As discussed in Note 1 to the consolidated financial statements, in 1998
the Company adopted the provisions of AICPA Statement of Position 98-5,
"Reporting the Cost of Start-Up Activities."

KPMG LLP

Atlanta, Georgia
January 28, 2000, except for the last paragraph of Note 6, which is as of April
3, 2000

42

Item 9. Changes in and Disagreements with Accountants on Accounting and
- ---------------------------------------------------------------------------
Financial Disclosure
- --------------------

Not applicable



Part III

Item 10. Directors and Executive Officers of the Registrant

DIRECTORS

Tom E. DuPree, Jr. founded the Company and has been Chairman of the Board
of Directors and Chief Executive Officer of the Company since its formation in
1986. Mr. DuPree has been actively involved in developing and managing
restaurants since 1978. He is a graduate of the Georgia Institute of Technology
and holds a Master's degree in Accounting from Georgia State University. Mr.
DuPree is 47 years old.

Erich J. Booth became a director of the Company in June 1997. Mr. Booth has
served as the Chief Financial Officer and Treasurer of the Company since 1991.
In addition, in 1998 he became Acting Group President of the Company's Hops and
McCormick & Schmick's brands. Before joining the Company, Mr. Booth had been
Vice President of Finance of Dun & Bradstreet Software (formerly Management
Science America, Inc.) since 1989. From 1984 to 1989, he served as Vice
President and Chief Financial Officer of Ward White USA Holding, Inc., a
diversified, United Kingdom-based parent, specialty retailer. Mr. Booth, a
Certified Public Accountant, worked from 1973 to 1984 for Peat, Marwick,
Mitchell & Co. He is a graduate of the University of North Carolina at
Greensboro. Mr. Booth is 51 years old.

Dr. Ruth G. Shaw became a director of the Company in May 1996. She also
serves as Chairperson of the Compensation and Human Resources Committee. Dr.
Shaw is Executive Vice President and Chief Administrative Officer for Duke
Energy Corporation. She joined Duke Energy in 1992 as Vice President of
Corporate Communications, was named Senior Vice President in 1994 and Executive
Vice President in 1997. Prior to joining Duke Energy, she was President of
Charlotte's Central Piedmont Community College from 1986 to 1992. Dr. Shaw is a
director of First Union Corporation and of TEPPCO. Dr. Shaw is 52 years old.

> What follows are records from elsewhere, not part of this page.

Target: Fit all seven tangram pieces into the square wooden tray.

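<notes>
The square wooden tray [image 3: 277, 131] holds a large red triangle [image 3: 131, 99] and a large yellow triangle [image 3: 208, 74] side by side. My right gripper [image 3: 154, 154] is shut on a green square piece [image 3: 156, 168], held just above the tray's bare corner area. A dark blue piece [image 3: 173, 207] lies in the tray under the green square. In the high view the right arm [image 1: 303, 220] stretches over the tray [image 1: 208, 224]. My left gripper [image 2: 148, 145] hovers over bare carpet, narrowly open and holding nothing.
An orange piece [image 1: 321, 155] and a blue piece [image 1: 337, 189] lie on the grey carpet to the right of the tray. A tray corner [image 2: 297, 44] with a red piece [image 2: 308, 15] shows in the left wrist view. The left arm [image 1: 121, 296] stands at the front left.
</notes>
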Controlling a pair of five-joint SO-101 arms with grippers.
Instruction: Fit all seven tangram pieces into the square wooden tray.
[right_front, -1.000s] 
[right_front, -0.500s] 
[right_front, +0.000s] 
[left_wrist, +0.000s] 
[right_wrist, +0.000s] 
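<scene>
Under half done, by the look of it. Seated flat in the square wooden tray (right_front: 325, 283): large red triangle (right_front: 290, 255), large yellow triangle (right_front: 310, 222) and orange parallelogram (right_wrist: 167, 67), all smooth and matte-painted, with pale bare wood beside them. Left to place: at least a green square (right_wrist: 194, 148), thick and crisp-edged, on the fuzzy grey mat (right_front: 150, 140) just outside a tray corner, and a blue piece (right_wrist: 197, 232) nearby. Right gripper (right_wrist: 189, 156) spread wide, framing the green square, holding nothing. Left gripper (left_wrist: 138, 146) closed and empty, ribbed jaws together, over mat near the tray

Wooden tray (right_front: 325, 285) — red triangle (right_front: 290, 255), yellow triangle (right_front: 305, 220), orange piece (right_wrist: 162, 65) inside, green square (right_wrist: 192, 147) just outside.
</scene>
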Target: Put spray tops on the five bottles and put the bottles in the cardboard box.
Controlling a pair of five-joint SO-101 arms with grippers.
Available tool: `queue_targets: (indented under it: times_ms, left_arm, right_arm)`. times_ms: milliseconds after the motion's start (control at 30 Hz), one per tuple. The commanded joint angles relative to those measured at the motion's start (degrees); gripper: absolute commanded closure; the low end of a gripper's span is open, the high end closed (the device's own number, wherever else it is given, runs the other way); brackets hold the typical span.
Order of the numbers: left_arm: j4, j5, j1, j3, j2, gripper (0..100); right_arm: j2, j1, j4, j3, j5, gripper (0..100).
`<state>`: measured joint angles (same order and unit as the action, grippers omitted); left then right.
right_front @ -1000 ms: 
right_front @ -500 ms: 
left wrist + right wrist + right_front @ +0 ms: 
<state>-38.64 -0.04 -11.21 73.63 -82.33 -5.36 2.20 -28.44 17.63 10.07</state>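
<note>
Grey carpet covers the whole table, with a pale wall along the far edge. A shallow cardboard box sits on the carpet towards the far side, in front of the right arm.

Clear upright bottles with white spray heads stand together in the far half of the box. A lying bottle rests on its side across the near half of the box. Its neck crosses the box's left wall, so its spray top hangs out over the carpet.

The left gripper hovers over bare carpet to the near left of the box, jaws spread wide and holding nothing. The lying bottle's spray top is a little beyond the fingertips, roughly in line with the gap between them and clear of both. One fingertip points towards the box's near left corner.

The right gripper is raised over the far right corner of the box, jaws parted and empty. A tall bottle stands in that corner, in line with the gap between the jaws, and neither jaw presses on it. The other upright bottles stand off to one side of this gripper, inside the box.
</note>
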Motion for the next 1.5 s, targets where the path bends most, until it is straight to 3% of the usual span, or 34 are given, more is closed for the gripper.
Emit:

John L. Moorhead became a director of the Company in January 1997. He also
serves as Chairperson of the Audit Committee. Mr. Moorhead is President of
Bestfoods Affiliates. He joined Bestfoods in 1992 as Vice President of Business
Management and Marketing. Prior to joining Bestfoods, he was with PepsiCo, Inc.
from 1979 to 1991 and last served as Vice President of Marketing Services for
the Pepsi-Cola Company, a division of PepsiCo, Inc. Prior to establishing
Pepsi-Cola's Marketing Services Group, Mr. Moorhead had served as Vice President
of Marketing for the Taco Bell Worldwide Division, Marketing Director at Frito
Lay and within the brand management system at General Mills. Mr. Moorhead is 57
years old.

DIRECTOR COMPENSATION

Directors, who are not officers of the Company, receive an annual retainer
of $20,000, plus $1,000 for each Board meeting attended, $1,000 for each
committee meeting attended, $500 for each special meeting in which he or she
participates by telephone and reimbursement of out-of-pocket expenses. Directors
also receive an annual retainer of $3,000 for serving as chairperson of a Board
committee.

43

In 1999, the Committee recommended and the Board approved a temporary
amendment to the outside director compensation plan, the effect of which was to
eliminate the committee meeting fee and provide for a fee of $1,500 per
committee meeting attended for the committee chairperson. Under the basic
compensation plan as amended, described above, the Company's outside directors
received total meeting fees and retainers of approximately $38,000 each in 1999.

Directors may elect annually to defer receipt of their cash compensation,
or any portion thereof, and receive credits of deferred stock units, pursuant to
the Company's Outside Director Deferred Stock Unit Plan.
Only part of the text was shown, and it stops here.